Yesterday evening at Wizard World comic con in Chicago, Bruce Campbell's Horror Fest premiered (first time in the U.S.) the Spanish film, “Asmodexia”. Billed as a five day chronicling of an exorcist and his granddaughter performing rituals in the Barcelona area, this was a bit worrisome. Lately, any film with “exorcist” in the synopsis is met with a groan. But in the first two minutes, director Marc Carreté demands your attention with striking visuals. The exorcist, Eloy de Palma, is forcing a young woman to witness a possessed woman giving birth. The fetus is unseen but causes the young woman to scream.
Fifteen years pass and we see Eloy walking with a girl around fifteen named Alba, meaning “dawn”. She seems normal and sweet and is referred to as his granddaughter. She has grown up in the family business and appears to be quite gifted in that area. The film follows these two as they travel on foot, performing exorcisms, and encountering other crazy stuff. The young woman from the opening, Ona, has been in a psychiatric ward for the past fifteen years. The other patients all regard her as crazy and that is certainly how she appears.
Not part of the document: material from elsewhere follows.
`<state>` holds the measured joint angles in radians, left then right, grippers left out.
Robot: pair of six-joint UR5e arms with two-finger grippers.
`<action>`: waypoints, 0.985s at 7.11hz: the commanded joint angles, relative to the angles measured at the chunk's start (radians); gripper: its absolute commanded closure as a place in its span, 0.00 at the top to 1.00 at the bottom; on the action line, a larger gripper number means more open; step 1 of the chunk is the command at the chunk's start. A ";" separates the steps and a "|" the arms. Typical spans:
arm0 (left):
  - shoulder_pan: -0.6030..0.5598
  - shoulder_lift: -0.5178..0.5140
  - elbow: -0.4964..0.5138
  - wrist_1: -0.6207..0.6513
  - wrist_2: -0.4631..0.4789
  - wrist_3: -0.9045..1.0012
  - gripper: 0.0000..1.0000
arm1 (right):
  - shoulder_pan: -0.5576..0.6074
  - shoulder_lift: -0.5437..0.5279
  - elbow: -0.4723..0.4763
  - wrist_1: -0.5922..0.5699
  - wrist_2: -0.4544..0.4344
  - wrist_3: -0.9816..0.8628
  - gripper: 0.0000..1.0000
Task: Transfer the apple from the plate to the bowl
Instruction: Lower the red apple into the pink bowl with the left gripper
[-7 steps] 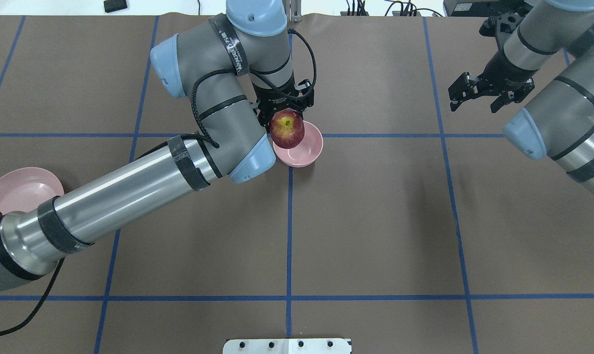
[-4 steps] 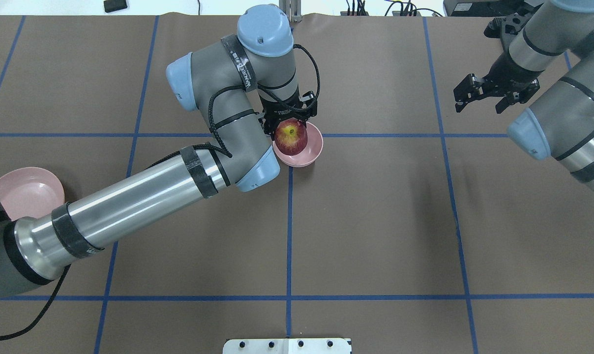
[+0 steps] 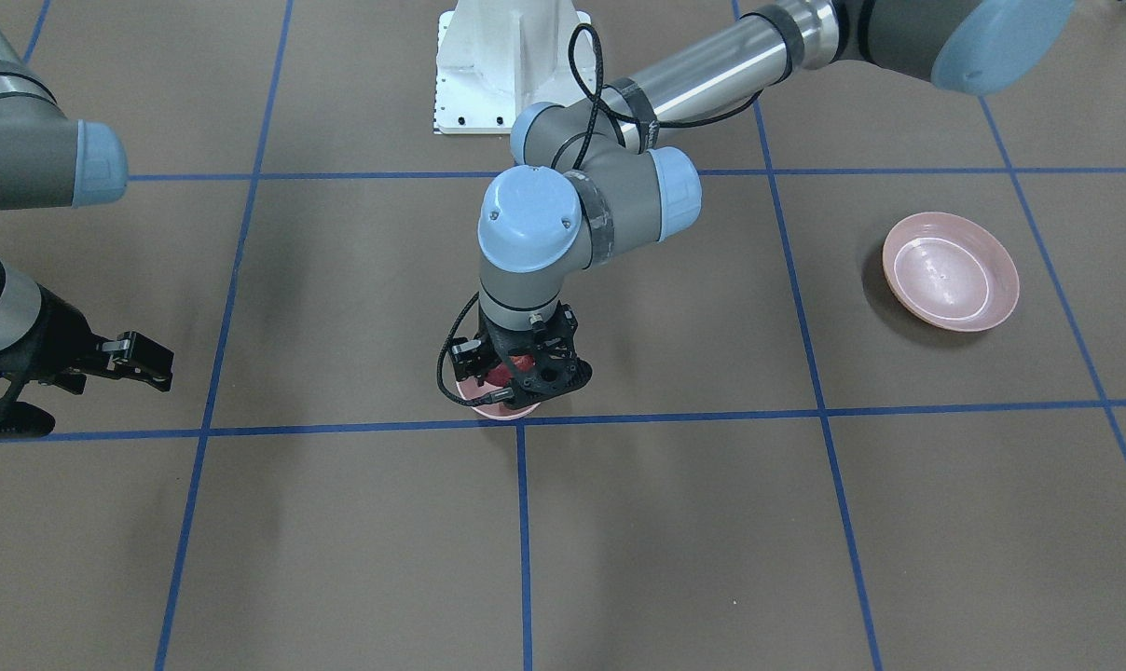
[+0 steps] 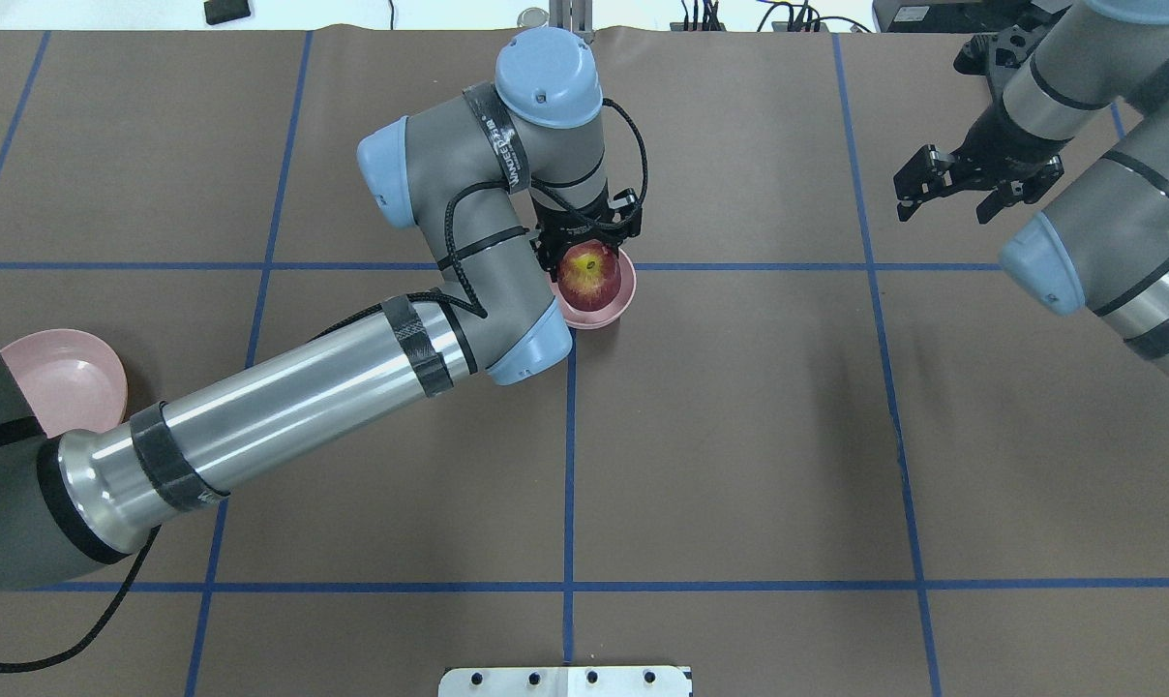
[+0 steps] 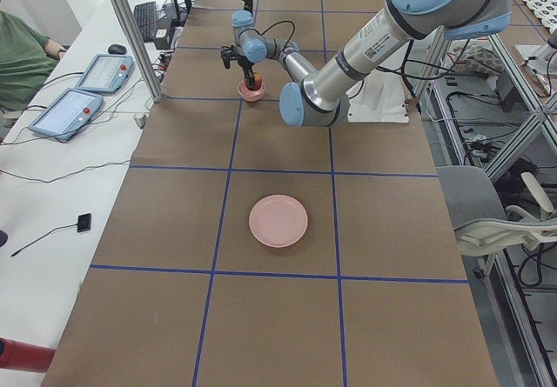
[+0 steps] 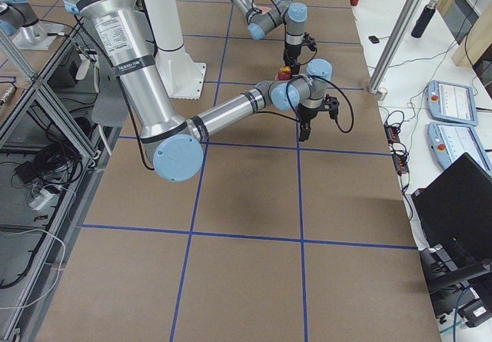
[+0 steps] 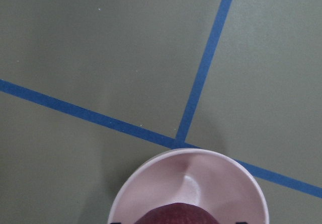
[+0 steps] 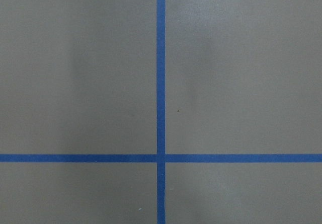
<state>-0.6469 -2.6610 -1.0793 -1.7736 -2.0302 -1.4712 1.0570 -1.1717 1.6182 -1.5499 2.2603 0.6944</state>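
Observation:
My left gripper (image 4: pixel 590 259) is shut on the dark-red apple (image 4: pixel 589 276), whose yellow stem patch faces up. It holds the apple low in the mouth of the small pink bowl (image 4: pixel 619 305) at the centre tape crossing. In the front view the gripper (image 3: pixel 516 375) hides most of the bowl (image 3: pixel 502 411). The left wrist view shows the bowl's rim (image 7: pixel 151 173) and the apple's top (image 7: pixel 178 215). The wide pink plate (image 4: pixel 62 382) lies empty at the table's left, also in the front view (image 3: pixel 950 270). My right gripper (image 4: pixel 947 205) is open and empty, raised at the far right.
The robot's white base plate (image 4: pixel 565 681) sits at the near table edge. The left arm's long forearm (image 4: pixel 284 416) crosses the left half of the table between plate and bowl. Blue tape lines (image 4: pixel 569 465) grid the brown surface.
My left gripper has carried the apple a little to the right and lower, from the bowl's left rim to over its middle. The right arm drew back slightly.

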 commanded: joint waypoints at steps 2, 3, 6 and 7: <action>0.001 -0.016 0.067 -0.064 0.002 -0.017 0.00 | 0.003 -0.003 0.017 0.005 0.001 0.000 1.00; 0.001 -0.016 0.067 -0.064 0.001 -0.014 0.16 | 0.003 -0.008 0.019 0.013 -0.002 0.002 1.00; 0.001 -0.010 0.038 -0.056 0.039 -0.004 0.98 | -0.003 -0.026 0.022 0.017 -0.024 0.002 1.00; 0.000 0.010 -0.008 -0.049 0.065 -0.003 0.98 | -0.012 -0.020 0.025 0.016 -0.104 0.002 1.00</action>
<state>-0.6459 -2.6683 -1.0461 -1.8291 -1.9970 -1.4767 1.0536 -1.1945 1.6402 -1.5336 2.2205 0.6960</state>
As Eloy and Alba are curing the ails of the suffering, there is a general rise in supernatural activity in the area with a great deal concentrated in the hospital. It certainly does appear that Ona could be part of the cause. Her sister Diana, a detective, has seen the aftermath of the phenomena and is starting to believe that Ona was right about something, presumably a darkness rising. Diana begins to watch and an old family video from fifteen years ago which contains herself, Ona, their other sister Luna (the possessed woman giving birth), and Eloy. She sobs knowing that something isn't quite right.
A creepy, minimalist score is provided by Jordi Dalmau. Largely only using a piano or keyboard, he accents the entire piece perfectly. Cinematographer Xavi Garriga accentuates the natural colors of each environment. The outside locals are all very warm yellows and oranges while the inside of the psych ward is bluish and muted. The film keeps the viewer engaged with intense emotion (given in spades by Irene Montalà, who plays Ona) and a lot to think about. Pieces are laid out and it's up to us to put them together but we can't before all is revealed in the unforgettable final ten minutes that can leave you gasping.
The film will be available in the U.S. on Video on Demand platforms beginning September 26.